What do the lines say from the start of the entries through the one containing "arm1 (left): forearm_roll"? Repeat them exactly.

▬▬▬▬▬▬▬▬▬▬

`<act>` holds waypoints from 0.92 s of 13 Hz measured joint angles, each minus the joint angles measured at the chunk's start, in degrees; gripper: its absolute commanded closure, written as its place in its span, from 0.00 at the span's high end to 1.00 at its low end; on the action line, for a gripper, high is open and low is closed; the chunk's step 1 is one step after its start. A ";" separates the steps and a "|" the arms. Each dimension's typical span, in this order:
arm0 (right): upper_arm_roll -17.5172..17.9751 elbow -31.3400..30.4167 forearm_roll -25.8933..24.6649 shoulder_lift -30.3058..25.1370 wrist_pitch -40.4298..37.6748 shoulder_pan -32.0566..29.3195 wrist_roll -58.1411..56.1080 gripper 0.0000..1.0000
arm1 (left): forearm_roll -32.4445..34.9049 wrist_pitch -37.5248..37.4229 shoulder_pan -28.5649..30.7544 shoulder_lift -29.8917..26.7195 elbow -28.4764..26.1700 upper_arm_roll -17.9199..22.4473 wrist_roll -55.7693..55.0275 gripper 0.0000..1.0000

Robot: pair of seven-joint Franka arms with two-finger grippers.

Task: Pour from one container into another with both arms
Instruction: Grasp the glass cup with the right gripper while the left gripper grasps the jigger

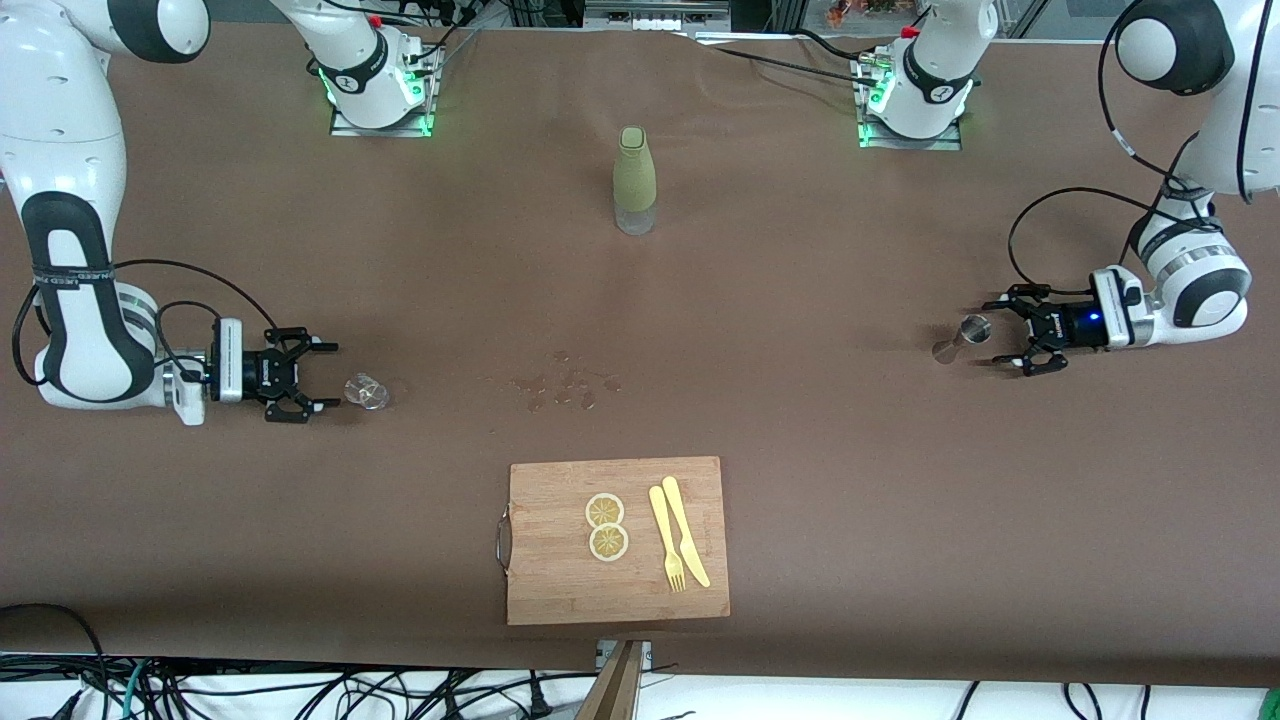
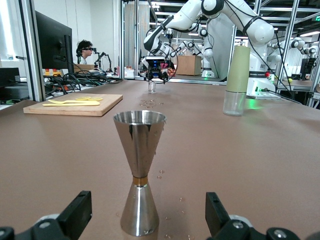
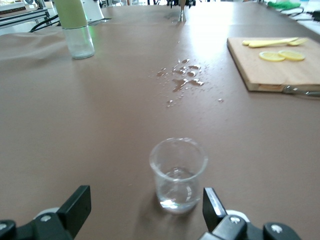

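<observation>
A: At 9 o'clock of the table, our right gripper sits low w/ jaws spread, glass cup just ahead, not held.
B: Thin glass; if we close off-centre it skids or tips.
A: At 3 o'clock, left gripper also spread, jigger upright by its tips.
B: Narrow base. We nudge it, it topples.

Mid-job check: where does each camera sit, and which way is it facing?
Front view: high across the table, facing both arms; jigger by the open left pincer, glass cup by the open right pincer.
Left wrist view: low, facing the jigger; own fingers show.
Right wrist view: low, facing the glass cup; own fingers show.
Shared: green bottle, cutting board.
</observation>
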 measured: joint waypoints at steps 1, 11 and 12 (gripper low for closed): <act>0.32 1.20 0.83 1.14 -0.11 0.00 -0.47 0.99 | -0.54 0.04 -0.45 0.58 0.00 -0.06 0.15 1.00; 2.36 4.51 4.30 5.87 -0.51 0.25 -2.36 0.99 | -1.30 0.24 -2.02 1.41 0.02 -2.06 0.42 1.00; 2.41 4.51 4.85 6.02 -0.66 0.37 -2.90 0.99 | -1.30 0.24 -2.03 1.41 0.02 -2.06 0.43 1.00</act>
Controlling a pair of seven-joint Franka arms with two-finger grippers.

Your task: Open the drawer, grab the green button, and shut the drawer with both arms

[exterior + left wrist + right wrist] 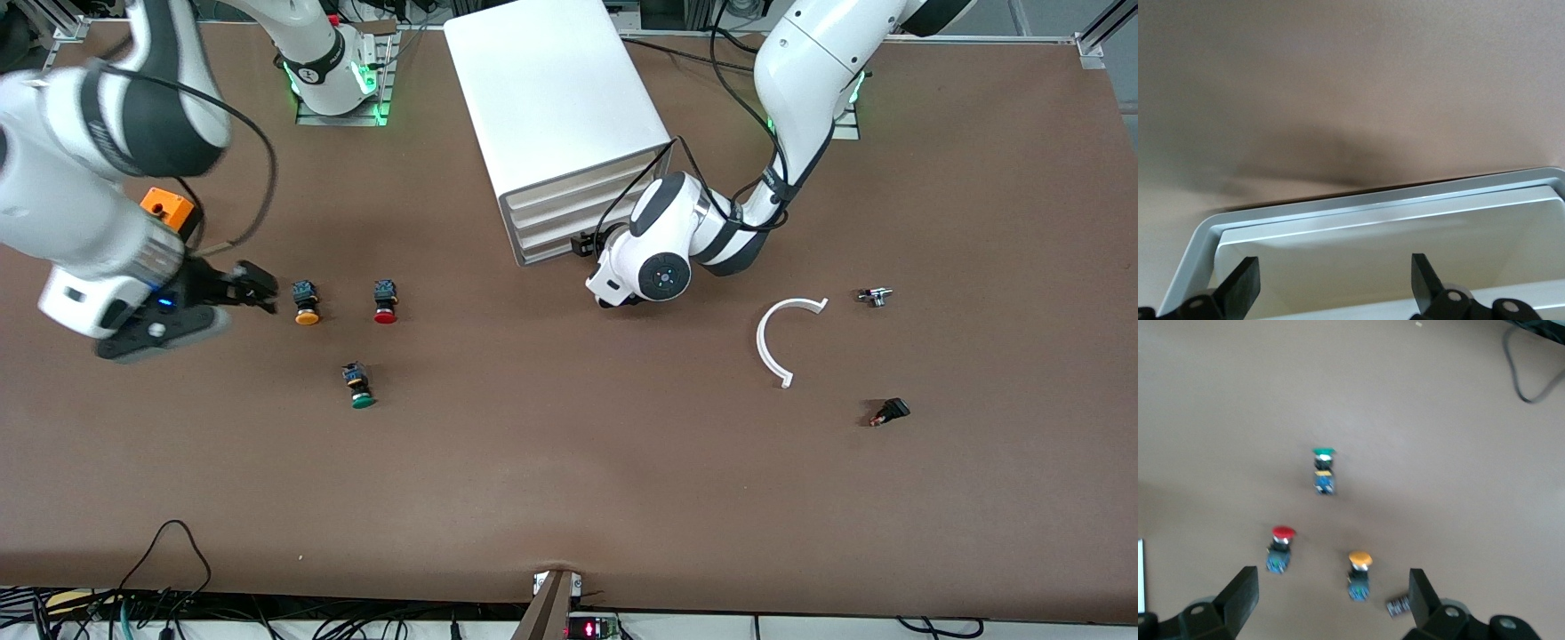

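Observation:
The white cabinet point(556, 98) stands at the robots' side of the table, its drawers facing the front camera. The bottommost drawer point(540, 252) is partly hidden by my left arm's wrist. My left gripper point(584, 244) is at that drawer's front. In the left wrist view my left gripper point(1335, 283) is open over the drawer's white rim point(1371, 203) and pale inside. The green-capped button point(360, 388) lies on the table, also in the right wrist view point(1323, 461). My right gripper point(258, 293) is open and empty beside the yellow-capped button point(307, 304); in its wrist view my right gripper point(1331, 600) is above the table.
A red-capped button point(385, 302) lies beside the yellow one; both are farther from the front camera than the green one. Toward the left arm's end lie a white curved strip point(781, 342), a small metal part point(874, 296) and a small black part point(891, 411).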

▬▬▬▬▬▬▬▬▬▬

TASK RESULT
`<act>` holds waypoints from 0.92 s of 13 Hz measured joint angles, each minus the joint angles measured at the chunk's start, in degrees; gripper: its absolute commanded closure, written as its place in its span, from 0.00 at the span's high end to 1.00 at its low end; on the action line, for a gripper, high is open and low is closed; the chunk's step 1 is one step after its start. A ";" separates the steps and a "|" the arms. Each dimension's typical span, in this order:
arm0 (right): upper_arm_roll -17.5172..17.9751 elbow -31.3400..30.4167 forearm_roll -25.8933..24.6649 shoulder_lift -30.3058..25.1370 wrist_pitch -40.4298..37.6748 shoulder_pan -32.0566..29.3195 wrist_roll -58.1411..56.1080 gripper 0.0000..1.0000
arm1 (left): forearm_roll -32.4445..34.9049 wrist_pitch -37.5248..37.4229 shoulder_pan -28.5649..30.7544 shoulder_lift -29.8917..26.7195 elbow -28.4764..26.1700 upper_arm_roll -17.9199..22.4473 wrist_roll -55.7693..55.0275 gripper 0.0000..1.0000

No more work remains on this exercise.